Work order:
The answer is all of the data, repeated exactly.
*** Collected data
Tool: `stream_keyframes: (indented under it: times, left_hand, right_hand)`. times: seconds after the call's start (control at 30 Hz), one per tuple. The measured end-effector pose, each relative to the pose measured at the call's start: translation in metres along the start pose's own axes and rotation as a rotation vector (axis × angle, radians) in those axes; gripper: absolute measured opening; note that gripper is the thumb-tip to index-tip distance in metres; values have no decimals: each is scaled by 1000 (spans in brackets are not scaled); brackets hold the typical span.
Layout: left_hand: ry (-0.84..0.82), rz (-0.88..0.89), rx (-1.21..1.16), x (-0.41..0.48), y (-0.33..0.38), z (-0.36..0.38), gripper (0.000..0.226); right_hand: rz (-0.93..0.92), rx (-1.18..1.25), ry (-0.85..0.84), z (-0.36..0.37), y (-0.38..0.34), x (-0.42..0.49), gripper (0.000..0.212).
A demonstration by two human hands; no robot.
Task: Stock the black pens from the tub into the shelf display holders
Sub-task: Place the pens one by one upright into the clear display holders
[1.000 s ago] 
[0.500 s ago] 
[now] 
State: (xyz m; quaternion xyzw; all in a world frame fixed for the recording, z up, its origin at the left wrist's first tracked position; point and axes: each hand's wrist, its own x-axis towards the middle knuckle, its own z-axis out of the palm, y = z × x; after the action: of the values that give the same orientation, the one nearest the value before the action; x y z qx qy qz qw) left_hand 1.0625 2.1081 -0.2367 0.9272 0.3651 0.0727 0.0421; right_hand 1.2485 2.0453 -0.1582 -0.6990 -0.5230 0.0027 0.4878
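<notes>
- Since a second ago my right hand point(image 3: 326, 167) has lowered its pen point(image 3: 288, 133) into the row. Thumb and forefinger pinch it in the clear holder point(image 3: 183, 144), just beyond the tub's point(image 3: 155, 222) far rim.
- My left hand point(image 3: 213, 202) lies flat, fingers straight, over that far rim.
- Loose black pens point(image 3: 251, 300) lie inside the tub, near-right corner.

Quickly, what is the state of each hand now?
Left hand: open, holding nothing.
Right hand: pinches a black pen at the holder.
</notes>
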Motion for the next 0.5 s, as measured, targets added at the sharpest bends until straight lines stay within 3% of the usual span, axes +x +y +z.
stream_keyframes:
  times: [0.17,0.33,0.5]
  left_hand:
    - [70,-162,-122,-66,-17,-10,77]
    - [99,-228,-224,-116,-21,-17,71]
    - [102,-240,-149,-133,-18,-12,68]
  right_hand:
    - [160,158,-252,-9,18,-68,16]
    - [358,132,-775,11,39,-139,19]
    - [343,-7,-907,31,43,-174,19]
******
Solution below:
Tool: `stream_keyframes: (indented under it: times, left_hand, right_hand)`. times: seconds after the call's start (control at 30 Hz), one per tuple. The measured end-effector pose, each relative to the pose measured at the call's start: translation in metres along the start pose's own axes and rotation as a rotation vector (axis × angle, radians) in those axes; gripper: absolute measured opening; note that gripper is the thumb-tip to index-tip distance in metres; values have no decimals: each is scaled by 1000 (spans in brackets are not scaled); brackets hold the typical span.
Layout: left_hand: ry (-0.84..0.82), rz (-0.88..0.89), rx (-1.21..1.16), x (-0.41..0.48), y (-0.33..0.38), z (-0.36..0.38), gripper (0.000..0.226); right_hand: rz (-0.93..0.92), rx (-1.18..1.25), ry (-0.85..0.84), z (-0.36..0.37), y (-0.38..0.34), x (-0.42..0.49), gripper (0.000..0.212).
A demonstration by two human hands; no robot.
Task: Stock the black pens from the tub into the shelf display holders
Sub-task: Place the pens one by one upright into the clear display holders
[1.000 s ago] 
[0.500 s ago] 
[now] 
State: (xyz m; quaternion xyzw; all in a world frame fixed for the recording, z up, its origin at the left wrist's first tracked position; point and axes: each hand's wrist, its own x-axis towards the middle knuckle, its own z-axis out of the palm, y = z × x; after the action: of the values that give the same orientation, the one nearest the value before the action; x y z qx qy qz qw) left_hand 1.0625 2.1081 -0.2367 0.9272 0.3651 0.0727 0.0421; right_hand 1.2485 2.0453 -0.1582 -0.6990 -0.5230 0.0027 0.4878
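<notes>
- Since a second ago my right hand point(image 3: 326, 167) has lowered its pen point(image 3: 288, 133) into the row. Thumb and forefinger pinch it in the clear holder point(image 3: 183, 144), just beyond the tub's point(image 3: 155, 222) far rim.
- My left hand point(image 3: 213, 202) lies flat, fingers straight, over that far rim.
- Loose black pens point(image 3: 251, 300) lie inside the tub, near-right corner.

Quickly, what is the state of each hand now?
Left hand: open, holding nothing.
Right hand: pinches a black pen at the holder.
</notes>
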Motion for the next 0.5 s, as measured, targets added at the sharpest bends until straight lines stay within 3% of the usual span, axes +x +y +z.
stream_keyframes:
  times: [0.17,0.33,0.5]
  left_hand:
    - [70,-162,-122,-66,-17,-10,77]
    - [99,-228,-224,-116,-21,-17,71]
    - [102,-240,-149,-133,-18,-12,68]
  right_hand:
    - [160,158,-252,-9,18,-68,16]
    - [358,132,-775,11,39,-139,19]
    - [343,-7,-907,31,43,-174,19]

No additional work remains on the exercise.